Neural Network Method of Controlling Self-Collisions of Multilink Manipulators Based on the Solution of the Classification Problem

Vadim Kramar    
Oleg Kramar    
Aleksey Kabanov and Vasiliy Alchakov    

Resumen

The problem of self-collisions of manipulators with several links installed on a robot can arise when they work together in one zone. To prevent self-collisions, it is necessary to develop methods for their detection and their subsequent inclusion in control algorithms. This paper proposes an approach for determining the occurrence of self-collisions of manipulators using the Artificial Neural Networks approach. In contrast to the regression problem, this article proposes a classification approach.
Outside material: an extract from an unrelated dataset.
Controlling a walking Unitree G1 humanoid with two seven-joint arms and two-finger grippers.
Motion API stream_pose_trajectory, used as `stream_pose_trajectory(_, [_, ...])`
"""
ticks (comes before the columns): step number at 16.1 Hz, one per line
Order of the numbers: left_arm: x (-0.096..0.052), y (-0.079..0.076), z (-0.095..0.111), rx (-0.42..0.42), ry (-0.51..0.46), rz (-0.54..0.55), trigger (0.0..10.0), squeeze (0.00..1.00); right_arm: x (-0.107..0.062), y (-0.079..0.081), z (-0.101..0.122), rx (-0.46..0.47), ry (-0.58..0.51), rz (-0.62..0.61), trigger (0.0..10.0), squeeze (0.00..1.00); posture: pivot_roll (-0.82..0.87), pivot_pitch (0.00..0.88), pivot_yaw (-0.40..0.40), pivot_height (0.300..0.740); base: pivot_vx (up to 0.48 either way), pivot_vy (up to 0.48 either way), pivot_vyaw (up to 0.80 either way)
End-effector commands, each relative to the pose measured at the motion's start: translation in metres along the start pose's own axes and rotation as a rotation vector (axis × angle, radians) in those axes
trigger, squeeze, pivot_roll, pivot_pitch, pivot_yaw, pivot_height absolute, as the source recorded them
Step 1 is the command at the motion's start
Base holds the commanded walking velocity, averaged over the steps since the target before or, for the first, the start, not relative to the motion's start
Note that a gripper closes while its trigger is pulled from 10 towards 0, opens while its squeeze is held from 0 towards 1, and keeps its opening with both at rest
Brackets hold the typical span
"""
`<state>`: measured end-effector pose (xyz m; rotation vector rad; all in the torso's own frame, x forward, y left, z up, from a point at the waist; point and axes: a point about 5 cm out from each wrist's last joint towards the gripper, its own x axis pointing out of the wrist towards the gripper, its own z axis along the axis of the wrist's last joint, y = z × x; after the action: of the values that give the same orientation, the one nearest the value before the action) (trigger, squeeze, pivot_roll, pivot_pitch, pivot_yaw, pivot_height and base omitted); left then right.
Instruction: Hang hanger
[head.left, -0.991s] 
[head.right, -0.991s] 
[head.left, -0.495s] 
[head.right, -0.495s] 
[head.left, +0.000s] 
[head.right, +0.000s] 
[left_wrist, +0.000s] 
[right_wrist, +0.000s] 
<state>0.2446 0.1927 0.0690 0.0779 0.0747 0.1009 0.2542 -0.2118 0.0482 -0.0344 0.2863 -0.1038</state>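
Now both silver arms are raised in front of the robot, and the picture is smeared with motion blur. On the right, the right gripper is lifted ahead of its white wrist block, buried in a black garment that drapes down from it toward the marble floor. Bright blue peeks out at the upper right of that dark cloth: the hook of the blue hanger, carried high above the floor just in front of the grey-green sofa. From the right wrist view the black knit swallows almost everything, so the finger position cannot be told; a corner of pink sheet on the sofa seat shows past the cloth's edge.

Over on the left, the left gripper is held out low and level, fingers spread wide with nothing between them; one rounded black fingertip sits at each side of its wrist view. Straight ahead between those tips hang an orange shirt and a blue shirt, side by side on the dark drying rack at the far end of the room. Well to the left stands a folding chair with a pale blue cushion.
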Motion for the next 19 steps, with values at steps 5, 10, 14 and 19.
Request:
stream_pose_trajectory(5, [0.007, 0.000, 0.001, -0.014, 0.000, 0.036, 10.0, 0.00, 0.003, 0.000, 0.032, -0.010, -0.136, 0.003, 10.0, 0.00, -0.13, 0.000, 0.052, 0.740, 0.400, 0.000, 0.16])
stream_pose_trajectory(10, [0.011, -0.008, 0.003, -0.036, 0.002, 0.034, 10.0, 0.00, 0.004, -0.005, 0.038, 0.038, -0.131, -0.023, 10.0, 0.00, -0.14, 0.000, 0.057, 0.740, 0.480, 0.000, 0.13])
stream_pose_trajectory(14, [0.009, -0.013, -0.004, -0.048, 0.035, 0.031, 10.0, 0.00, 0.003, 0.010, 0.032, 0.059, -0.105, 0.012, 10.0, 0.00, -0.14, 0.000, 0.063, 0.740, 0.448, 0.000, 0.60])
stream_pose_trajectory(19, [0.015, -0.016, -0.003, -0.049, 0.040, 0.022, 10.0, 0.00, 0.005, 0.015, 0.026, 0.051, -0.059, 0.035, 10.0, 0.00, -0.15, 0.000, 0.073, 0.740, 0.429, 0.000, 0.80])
The effectiveness of the proposed approach was tested on robots with multilink manipulators ?Ichtiandr? and SAR-401 and their simulators. Self-collision detection using the proposed method is much faster than using the traditional approach of solving the inverse kinematics problem without loss of accuracy. The problem was solved by constructing various Artificial Neural Networks and then checking the accuracy of the solution. A comparative analysis of Artificial Neural Networks was carried out and as a result, the Artificial Neural Networks approach showing the best accuracy was selected. The problem was solved for a robot with two manipulators. The resulting solution can be extended to a larger number of manipulators installed on the robot.